I neuroscienziati che vogliono fare carriera sanno su cosa specializzarsi. Sulle ragioni per le quali alcune zone del cervello vanno più di moda di altre la discussione è aperta. La fMRI sembra giocare un ruolo cruciale.
Interessante il post perché mette in evidenza le mode all'interno delle comunità scientifiche e i fattori, interni ed esterni, che le possono determinare.

Da leggere sul futuro del giornalismo scientifico: report dal Science Media Forum

In occasione del Science and Media Forum che si terrà nei prossimi giorni a Madrid un report scritto da Valdimir De Semir.

Temi affrontati: la crisi dei media, la ridefinizione del ruolo del giornalista scientifico, il declino delle sezioni dedicate alla scienza sui giornali, il ruolo di Internet. Da leggere e commentare.

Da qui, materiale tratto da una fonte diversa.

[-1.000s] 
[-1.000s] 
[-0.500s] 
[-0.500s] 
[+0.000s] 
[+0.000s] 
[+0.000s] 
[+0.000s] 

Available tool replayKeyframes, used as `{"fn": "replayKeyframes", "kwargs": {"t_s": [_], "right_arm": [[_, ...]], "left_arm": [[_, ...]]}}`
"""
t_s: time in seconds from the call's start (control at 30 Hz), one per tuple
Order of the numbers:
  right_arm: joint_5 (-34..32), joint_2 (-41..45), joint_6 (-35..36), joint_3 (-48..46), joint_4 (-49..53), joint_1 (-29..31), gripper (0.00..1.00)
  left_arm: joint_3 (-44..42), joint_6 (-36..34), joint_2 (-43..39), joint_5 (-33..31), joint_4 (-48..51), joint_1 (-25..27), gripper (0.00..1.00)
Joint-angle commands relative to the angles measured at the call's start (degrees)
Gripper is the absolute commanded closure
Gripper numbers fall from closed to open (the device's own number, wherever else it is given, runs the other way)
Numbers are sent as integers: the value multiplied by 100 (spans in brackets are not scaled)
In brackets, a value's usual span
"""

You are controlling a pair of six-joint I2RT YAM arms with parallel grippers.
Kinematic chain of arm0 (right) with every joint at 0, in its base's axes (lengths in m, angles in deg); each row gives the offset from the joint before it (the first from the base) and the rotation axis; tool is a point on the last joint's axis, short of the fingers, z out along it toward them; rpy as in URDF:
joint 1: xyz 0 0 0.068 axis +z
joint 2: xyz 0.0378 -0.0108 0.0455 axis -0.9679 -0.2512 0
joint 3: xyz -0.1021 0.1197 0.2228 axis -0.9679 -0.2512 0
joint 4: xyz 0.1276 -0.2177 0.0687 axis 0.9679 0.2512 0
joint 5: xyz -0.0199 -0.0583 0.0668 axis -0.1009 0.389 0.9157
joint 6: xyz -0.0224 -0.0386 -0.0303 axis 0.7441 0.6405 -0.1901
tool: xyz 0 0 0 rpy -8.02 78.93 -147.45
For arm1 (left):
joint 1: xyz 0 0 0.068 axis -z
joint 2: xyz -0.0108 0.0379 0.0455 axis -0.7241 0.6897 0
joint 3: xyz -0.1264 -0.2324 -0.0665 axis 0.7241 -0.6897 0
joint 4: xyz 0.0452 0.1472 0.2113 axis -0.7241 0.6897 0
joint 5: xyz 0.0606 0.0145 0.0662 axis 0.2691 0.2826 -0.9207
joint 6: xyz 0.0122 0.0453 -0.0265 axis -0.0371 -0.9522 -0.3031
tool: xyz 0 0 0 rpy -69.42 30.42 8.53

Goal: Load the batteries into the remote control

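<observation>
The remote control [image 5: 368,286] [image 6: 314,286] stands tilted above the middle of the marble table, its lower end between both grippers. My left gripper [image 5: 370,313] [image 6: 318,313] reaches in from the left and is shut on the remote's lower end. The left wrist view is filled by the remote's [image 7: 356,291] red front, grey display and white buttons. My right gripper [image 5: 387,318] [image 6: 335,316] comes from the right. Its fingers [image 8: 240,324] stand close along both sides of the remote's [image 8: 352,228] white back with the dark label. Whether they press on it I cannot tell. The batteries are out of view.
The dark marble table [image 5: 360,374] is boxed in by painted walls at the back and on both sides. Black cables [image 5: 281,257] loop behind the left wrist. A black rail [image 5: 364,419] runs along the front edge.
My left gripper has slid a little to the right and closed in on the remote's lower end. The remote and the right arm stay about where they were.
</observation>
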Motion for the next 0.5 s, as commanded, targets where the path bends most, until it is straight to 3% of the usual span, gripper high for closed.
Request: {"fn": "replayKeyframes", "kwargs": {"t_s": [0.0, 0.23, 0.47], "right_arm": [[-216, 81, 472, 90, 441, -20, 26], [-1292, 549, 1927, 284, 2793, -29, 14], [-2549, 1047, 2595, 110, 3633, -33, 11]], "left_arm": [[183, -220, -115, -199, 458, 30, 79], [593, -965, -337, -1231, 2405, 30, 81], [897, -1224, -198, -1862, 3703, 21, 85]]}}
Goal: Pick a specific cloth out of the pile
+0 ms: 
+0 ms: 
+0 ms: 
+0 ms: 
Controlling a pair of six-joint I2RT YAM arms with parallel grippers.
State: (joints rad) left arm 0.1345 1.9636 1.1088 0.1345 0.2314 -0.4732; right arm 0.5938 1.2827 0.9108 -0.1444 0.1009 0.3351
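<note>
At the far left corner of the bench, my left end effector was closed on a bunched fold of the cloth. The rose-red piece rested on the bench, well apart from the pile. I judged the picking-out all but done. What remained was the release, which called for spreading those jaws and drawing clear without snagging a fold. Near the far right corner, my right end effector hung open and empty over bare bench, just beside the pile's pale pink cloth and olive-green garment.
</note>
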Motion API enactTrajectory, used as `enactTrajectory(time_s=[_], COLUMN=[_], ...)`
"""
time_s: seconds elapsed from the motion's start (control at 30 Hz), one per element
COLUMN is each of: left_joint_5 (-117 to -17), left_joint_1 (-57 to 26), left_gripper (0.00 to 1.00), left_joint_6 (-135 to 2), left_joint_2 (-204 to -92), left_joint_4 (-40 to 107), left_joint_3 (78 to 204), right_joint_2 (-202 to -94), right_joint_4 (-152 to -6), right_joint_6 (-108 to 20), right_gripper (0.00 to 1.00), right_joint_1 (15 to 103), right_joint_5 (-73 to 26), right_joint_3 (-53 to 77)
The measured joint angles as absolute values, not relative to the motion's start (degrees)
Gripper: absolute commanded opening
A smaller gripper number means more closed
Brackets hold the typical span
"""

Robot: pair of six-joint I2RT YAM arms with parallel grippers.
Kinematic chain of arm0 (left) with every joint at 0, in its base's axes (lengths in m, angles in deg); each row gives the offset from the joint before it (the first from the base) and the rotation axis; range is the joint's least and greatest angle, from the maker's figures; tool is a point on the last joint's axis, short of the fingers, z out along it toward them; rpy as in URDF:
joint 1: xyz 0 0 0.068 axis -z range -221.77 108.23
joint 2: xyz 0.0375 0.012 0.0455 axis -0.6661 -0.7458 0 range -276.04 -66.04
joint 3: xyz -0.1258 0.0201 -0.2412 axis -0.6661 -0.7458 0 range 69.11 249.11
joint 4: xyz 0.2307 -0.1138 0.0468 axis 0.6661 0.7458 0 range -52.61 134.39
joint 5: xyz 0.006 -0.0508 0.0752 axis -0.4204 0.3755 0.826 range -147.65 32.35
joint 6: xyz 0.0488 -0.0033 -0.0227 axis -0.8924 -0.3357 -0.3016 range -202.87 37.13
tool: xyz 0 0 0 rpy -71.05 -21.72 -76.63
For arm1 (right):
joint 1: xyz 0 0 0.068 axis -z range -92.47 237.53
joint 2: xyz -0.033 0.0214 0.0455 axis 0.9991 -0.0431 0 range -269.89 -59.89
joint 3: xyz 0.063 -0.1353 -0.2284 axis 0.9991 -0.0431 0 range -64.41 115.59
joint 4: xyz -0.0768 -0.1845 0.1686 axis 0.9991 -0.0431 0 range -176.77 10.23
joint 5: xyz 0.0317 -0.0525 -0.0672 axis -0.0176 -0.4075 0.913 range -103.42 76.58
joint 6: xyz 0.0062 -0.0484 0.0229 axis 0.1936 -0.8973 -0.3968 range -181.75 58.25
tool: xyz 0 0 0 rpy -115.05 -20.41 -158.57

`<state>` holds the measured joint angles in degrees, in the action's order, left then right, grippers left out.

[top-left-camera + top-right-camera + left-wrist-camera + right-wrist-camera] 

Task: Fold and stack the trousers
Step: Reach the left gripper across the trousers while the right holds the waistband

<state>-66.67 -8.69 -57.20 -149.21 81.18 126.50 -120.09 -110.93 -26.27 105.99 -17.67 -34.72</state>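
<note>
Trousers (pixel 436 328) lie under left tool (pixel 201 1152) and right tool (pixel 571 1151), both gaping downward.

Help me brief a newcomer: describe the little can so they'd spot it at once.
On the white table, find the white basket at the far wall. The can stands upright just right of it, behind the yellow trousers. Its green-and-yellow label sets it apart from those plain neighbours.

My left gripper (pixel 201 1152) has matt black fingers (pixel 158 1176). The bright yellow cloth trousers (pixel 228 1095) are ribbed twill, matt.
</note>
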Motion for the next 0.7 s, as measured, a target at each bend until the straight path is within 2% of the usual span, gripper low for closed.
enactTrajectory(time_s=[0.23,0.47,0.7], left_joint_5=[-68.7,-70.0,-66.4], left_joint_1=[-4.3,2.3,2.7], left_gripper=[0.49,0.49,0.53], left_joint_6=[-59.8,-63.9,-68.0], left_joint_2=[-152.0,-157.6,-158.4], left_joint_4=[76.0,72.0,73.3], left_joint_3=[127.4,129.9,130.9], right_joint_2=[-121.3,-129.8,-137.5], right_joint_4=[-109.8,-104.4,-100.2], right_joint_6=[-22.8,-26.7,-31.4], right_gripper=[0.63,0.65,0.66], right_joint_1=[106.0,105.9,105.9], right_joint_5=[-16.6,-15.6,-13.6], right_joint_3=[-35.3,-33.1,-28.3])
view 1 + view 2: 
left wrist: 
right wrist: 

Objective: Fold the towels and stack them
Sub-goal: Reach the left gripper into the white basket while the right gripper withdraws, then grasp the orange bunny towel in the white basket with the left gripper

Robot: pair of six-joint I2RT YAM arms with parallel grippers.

Aumentano gli scienziati blogger

In un post dal Knight Science Journalism Tracker si discute se blog o microblog scritti da scienziati possono essere considerati nuove forme di giornalismo. Non c'è una risposta, ma molti riferimenti in favore di un fenomeno in crescita. In particolare una segnalazione di una nuova iniziativa dal The New York Times: Scientist at Work. Si tratta di un blog che vuole descrivere lo scienziato nel suo lavoro quotidiano. Attraverso le cronache e il racconto della vita del ricercatore, l'idea è che il lettore del blog si immedesimi nel suo lavoro e negli oggetti che studia.

mercoledì 5 maggio 2010

I blog visti dai giornali

Una ricerca pubblicata su New Media and Society indaga il modo in cui giornali americani hanno parlato del fenomeno dei blog tra il 1995 e il 2005. I quotidiani si trovano in una situazione paradossale: sono costretti a descrivere un fenomeno che contribuisce alla crisi della carta stampata. Secondo i risultati della ricerca, i maggiori quotidiani americani inseriscono i blog in una cornice secondo cui essi sono utili più ai singoli individui e piccole comunità che alla politica, all'economia e al giornalismo stesso. Raramente i blog sono considerati come una vera forma di giornalismo.
Non so se si tratta di una difesa corporativa. Certo viene il sospetto che i giornalisti della carta stampata facciano fatica ad accettare non tanto i blog, ma il fatto che l'informazione sta diventando qualcosa di differente. Rispetto a queste trasformazioni bisogna accettare la sfida. I blog sono parte dell'ecosistema di un nuovo giornalismo.

Cos'è il dialogo fra scienza e società from UK

Alcune risorse utili pescate dalla Science Communication Conference organizzata dalla British Association su engagement, coinvolgimento e dialogo su scienza e società.
Kathy Skyes nel 2006 e Edward Andersson nel 2009 sono utili anche per sapere quali sono le principali organizzazioni coinvolte nell'engagement in UK.

martedì 4 maggio 2010

Da Perugia sul giornalismo scientifico

E' in rete una relazione sintetica dell'incontro sul giornalismo scientifico svoltosi a Perugia un paio di settimane fa nell'ambito del Festival Internazionale di giornalismo.
Da quanto c'è scritto mi sembra che la discussione non sia stata proprio aggiornatissima, ma non c'ero e baso il giudizio su quanto riportato nel sito del festival.